Spending on locum doctors also doubled from £67m in the year to March 2014, to £102m in 2021/22. 

The expenditure costs, which do not account for inflation, came as a report on the NHS in February by Audit Scotland warned that health boards were continuing "to find it hard to recruit the doctors, nurses and other health professionals needed to make sure NHS services are sustainable in the long term". 

It warned that "high staff turnover rates, higher than normal sickness and vacancy rates, and gaps in the workforce continue to have an adverse effect on workforce capacity", adding that "high levels of workforce vacancies in nursing have led to increased expenditure on nursing bank and agency staff".

The Herald: Agency spending December 1 2022-February 28 2023Agency spending December 1 2022-February 28 2023 (Image: Scottish Labour)

The Herald: Number of nursing agency shifts, December 2022-February 2023Number of nursing agency shifts, December 2022-February 2023 (Image: Scottish Labour)

An investigation by the BBC last week revealed that companies providing freelance staff to the NHS to cover huge shortfalls in doctors and nurses have seen their income rise by tens of millions of pounds since 2019.

One hospital in England had paid £5,200 for a single shift by a locum medic. 

According to financial records, Medacs Healthcare - a major supplier of locum doctors to the NHS - had seen its sales increase by 80%, to £160.9m, between 2019 and 2021.

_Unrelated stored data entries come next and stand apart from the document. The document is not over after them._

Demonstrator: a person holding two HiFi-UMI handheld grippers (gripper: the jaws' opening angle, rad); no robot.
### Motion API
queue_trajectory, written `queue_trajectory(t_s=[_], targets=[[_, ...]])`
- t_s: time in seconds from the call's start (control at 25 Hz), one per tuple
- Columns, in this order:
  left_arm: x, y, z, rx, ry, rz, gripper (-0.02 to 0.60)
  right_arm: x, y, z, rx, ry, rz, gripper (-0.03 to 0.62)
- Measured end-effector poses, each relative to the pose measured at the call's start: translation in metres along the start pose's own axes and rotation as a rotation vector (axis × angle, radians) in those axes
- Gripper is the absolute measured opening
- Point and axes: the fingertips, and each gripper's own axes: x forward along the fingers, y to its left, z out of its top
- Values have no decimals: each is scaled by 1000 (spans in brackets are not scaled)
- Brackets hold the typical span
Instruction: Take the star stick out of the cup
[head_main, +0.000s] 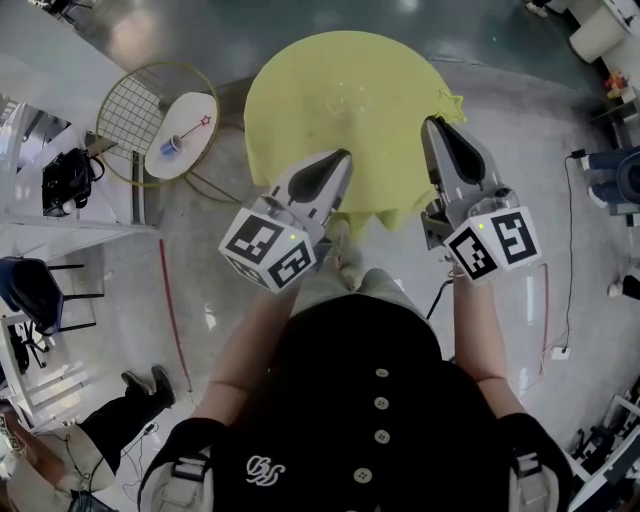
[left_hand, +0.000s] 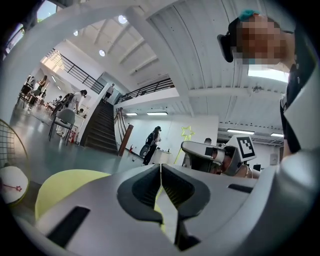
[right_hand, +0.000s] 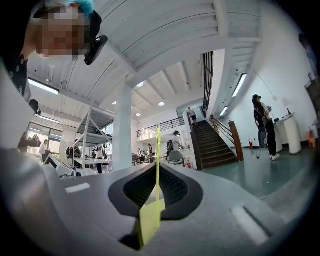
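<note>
Left gripper and right gripper are each clamped on a yellow cloth that is spread over a round surface. No part of the task is judged done: the star stick is seen standing in the cup on a small white table, well apart at the left. A glossy grey floor and stairs are shown.

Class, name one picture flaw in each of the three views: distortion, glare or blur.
Head view: fisheye bends the room; glare on the floor beyond the yellow cloth. Left gripper view: dark rounded corners. Right gripper view: the ceiling beams curve.
</note>
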Motion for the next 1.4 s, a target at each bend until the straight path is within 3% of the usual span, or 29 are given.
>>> queue_trajectory(t_s=[0.28,0.6,1.4], targets=[[-9,-11,-2,0,-13,6,18,-24,16,1,37,0,28,17],[-21,-23,-9,-31,-14,-22,18,-40,21,-24,112,32,20,17],[-21,-23,-24,-86,5,-27,18,-45,24,-45,127,99,40,17]])
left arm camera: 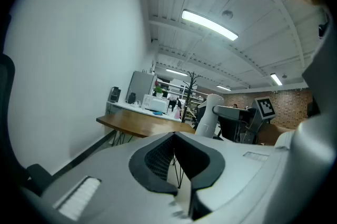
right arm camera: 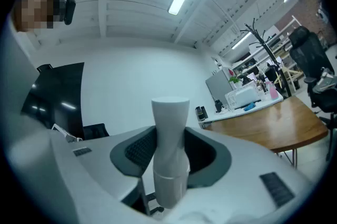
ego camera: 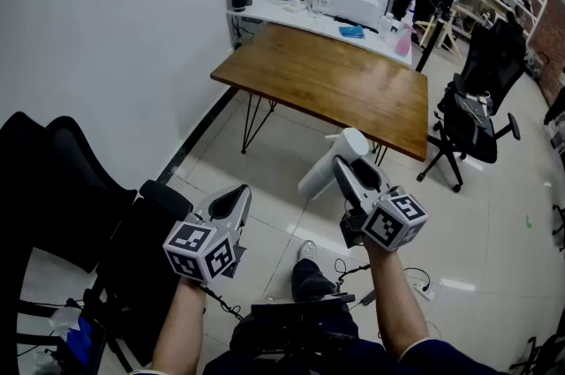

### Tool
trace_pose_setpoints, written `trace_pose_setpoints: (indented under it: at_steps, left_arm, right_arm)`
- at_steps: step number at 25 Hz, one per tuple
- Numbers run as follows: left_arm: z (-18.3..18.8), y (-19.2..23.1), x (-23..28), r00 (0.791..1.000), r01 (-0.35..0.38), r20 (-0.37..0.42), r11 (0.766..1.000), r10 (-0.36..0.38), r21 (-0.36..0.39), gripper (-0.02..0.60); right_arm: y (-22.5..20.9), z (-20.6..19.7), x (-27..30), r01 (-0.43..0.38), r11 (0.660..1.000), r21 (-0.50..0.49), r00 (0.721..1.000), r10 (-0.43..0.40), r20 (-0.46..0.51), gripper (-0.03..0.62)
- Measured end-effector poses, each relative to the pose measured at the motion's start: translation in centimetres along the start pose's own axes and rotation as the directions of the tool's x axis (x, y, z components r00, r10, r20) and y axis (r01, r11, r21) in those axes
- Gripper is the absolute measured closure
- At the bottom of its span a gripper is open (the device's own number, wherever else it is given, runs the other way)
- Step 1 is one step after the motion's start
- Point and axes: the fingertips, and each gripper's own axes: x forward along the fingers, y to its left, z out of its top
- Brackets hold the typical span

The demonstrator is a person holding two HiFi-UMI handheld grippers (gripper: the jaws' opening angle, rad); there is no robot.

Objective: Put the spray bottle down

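1. Clearly the wooden table [ego camera: 344,86] is the likely surface to aim for. It stands ahead of the right gripper [ego camera: 351,175] and well apart from it, and its near side is bare. The load probably has to be carried forward before anything is lowered.
2. Between that gripper's jaws sits the white spray bottle [right arm camera: 170,133], up in the air over the floor tiles [ego camera: 494,223]. In the head view it lies tilted across the jaw tips, not upright.
3. Its dark pads [right arm camera: 138,152] are clamped on the bottle's narrow part, one on each side. That grip looks secure enough to turn the bottle. A good set-down would bring its base to face down first, then lower it until the base rests flat.
4. Only then should the jaws part, and only a little. The tool can then draw straight back along its own line, so that neither pad drags the bottle over.
5. Left of the loaded tool hangs the left gripper [ego camera: 234,198], its jaws together with nothing between them. It is best held clear of the path.
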Motion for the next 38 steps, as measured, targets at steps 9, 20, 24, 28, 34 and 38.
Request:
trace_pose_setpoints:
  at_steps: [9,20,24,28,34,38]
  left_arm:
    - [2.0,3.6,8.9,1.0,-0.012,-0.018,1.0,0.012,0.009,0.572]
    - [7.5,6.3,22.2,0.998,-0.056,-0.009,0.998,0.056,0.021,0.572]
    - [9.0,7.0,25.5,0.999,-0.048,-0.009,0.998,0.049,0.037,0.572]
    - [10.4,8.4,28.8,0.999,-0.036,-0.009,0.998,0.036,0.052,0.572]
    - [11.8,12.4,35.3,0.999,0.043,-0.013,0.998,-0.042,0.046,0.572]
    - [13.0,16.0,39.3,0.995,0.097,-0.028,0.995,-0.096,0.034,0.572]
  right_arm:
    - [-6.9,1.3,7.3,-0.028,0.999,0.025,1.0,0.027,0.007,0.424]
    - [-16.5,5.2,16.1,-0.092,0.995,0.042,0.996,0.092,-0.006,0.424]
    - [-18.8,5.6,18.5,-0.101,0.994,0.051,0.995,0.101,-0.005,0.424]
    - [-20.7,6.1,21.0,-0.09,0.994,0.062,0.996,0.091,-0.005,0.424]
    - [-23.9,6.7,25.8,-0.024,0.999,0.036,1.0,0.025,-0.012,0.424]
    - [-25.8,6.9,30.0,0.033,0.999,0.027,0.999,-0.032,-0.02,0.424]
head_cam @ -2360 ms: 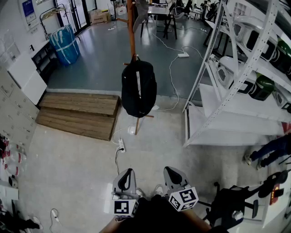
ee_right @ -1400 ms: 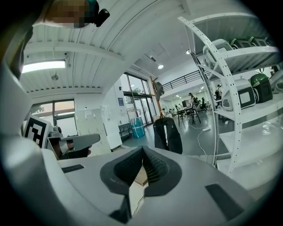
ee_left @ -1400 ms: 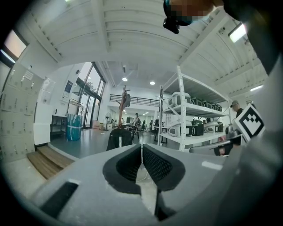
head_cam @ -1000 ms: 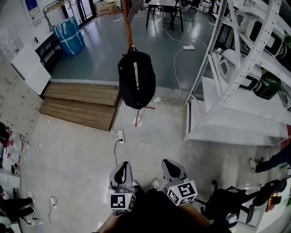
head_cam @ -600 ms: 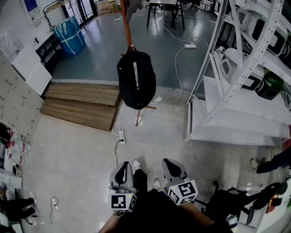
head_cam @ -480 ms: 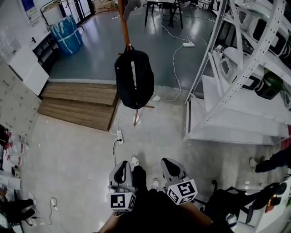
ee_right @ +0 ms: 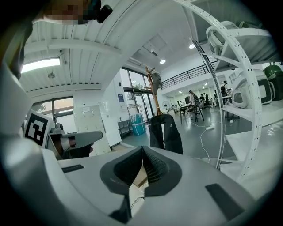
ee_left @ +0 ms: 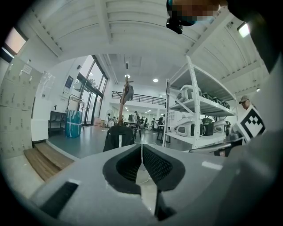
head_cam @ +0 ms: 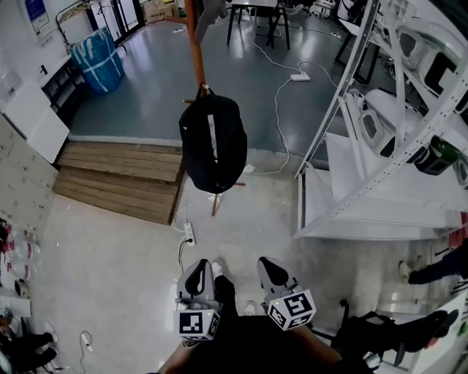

READ MORE: 800 extra GPs target 'not on track' warns Audit Scotland

Organisations including the Royal College of Nursing has repeatedly called on ministers to make it easier for NHS staff to work flexibly or alter their hours to reduce the rate of people dropping out of the workforce. 

In some cases, it has warned that people have quit or retired earlier than planned to take up employment through agencies or NHS nurse banks instead because it was the only way they could change their working patterns. 

The Scottish Government said the number of qualified nurses and midwives in NHS Scotland rose by 12.9 per cent between September 2006 and December 2022, and that use of temporary staff "will always be required" to cover unplanned absences,  maternity leaves, holidays and sick leave. 

It added that health boards have access to 35,000 nurses and 2,900 doctors through health boards' own staff banks. 

A spokeswoman said: “NHS Scotland staffing is around £9 billion a year, with spending on agency nursing a tiny fraction of this. 

"It is important to note that the majority of temporary staffing come from staff banks; these are NHS staff, working on NHS terms and conditions.  

“We absolutely value our nursing staff and have reached historically high NHS staffing as well as investing £1 billion over two years on NHS Agenda for Change Pay which includes a recently accepted 6.5% pay rise for 2023/24.”